• Task requirements: What is the number of lines in the listing below that include the string "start"? Answer with that number alone.

• Supplied information:
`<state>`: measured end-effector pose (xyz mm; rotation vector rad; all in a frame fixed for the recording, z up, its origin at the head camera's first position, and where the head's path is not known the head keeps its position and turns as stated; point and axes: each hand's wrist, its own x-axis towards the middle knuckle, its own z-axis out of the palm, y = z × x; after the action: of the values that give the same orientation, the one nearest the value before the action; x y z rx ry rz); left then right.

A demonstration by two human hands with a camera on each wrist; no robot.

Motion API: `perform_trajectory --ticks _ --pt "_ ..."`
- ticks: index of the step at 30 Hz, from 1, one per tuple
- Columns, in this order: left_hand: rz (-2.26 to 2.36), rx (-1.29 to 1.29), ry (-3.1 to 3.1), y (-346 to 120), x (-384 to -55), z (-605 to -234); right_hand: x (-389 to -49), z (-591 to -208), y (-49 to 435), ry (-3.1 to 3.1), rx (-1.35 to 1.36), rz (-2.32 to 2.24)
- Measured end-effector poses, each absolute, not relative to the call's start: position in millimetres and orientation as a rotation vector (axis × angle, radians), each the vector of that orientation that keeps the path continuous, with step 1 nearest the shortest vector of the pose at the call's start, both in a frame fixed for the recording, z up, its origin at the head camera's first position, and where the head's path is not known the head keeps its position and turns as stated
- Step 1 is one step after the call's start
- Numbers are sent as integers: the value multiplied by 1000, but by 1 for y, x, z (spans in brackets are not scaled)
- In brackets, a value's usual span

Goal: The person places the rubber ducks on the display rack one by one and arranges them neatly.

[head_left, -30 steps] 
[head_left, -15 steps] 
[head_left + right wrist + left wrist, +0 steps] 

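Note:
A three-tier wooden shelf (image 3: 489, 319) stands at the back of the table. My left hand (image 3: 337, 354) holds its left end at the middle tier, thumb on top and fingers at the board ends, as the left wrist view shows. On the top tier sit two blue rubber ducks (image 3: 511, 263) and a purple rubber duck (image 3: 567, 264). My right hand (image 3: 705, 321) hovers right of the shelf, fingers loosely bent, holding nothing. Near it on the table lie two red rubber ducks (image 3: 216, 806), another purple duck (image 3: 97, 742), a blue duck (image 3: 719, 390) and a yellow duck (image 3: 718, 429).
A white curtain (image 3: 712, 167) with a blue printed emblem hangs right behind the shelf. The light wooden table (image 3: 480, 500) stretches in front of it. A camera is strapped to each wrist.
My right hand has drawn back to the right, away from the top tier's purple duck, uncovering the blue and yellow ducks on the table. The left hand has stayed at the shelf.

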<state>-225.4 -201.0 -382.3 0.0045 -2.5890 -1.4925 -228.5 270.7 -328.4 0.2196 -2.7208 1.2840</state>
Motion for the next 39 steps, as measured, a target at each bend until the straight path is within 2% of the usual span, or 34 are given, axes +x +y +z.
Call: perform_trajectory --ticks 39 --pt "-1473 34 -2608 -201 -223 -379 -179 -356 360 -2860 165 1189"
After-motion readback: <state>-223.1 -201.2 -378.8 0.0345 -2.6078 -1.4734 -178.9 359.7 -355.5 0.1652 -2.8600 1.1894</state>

• Written answer: 2